Requirement ▸ Write out every line below that contains "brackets".

Recorded data ▸
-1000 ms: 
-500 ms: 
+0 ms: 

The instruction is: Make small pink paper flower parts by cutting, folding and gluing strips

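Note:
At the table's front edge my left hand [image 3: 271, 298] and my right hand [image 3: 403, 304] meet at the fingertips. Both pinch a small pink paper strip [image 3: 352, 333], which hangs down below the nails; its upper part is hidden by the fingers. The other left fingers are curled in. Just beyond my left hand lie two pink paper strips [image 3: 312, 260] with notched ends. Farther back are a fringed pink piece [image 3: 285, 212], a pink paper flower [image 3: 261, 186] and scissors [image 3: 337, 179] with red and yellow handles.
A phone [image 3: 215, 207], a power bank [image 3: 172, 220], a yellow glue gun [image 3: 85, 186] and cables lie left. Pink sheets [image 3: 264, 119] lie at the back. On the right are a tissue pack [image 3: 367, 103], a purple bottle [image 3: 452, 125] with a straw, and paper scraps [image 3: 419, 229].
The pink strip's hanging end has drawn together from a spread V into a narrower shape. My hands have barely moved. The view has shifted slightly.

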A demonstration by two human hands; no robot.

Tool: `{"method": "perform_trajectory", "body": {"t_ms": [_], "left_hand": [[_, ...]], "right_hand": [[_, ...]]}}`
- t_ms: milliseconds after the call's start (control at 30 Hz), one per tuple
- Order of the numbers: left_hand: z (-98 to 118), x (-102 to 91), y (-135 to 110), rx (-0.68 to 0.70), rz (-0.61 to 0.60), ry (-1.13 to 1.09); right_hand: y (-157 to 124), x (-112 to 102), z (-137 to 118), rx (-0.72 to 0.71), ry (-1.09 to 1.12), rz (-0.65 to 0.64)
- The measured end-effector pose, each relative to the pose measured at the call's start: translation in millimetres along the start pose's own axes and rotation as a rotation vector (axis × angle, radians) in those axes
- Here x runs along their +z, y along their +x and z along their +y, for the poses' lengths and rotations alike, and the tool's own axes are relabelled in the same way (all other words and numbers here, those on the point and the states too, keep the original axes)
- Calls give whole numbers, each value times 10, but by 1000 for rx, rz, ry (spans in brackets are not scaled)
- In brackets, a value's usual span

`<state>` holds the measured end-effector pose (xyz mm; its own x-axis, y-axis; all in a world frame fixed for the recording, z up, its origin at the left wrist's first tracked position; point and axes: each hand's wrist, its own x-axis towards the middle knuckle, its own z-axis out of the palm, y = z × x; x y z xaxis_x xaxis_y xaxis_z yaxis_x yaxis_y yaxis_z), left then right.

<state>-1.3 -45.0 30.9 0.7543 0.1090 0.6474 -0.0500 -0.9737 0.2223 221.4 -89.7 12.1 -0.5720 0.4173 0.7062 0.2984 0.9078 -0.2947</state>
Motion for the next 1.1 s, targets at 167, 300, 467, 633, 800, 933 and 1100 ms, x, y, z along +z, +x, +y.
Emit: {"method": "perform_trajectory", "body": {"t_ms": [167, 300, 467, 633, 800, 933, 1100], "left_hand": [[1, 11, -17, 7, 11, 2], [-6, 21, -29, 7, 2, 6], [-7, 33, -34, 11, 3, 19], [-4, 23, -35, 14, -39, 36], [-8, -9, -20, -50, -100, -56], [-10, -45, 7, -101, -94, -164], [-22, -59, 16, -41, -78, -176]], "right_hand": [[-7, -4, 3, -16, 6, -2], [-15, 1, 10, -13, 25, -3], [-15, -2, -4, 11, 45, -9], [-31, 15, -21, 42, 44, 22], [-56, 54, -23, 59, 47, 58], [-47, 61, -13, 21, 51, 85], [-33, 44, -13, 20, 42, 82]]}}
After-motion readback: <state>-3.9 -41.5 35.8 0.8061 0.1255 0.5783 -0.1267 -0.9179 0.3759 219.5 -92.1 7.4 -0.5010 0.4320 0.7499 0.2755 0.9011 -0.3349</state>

Written response ▸
- Calls give whole numbers, each value times 10, but by 1000 for rx, rz, ry (spans in brackets are not scaled)
- In brackets, a value's usual span

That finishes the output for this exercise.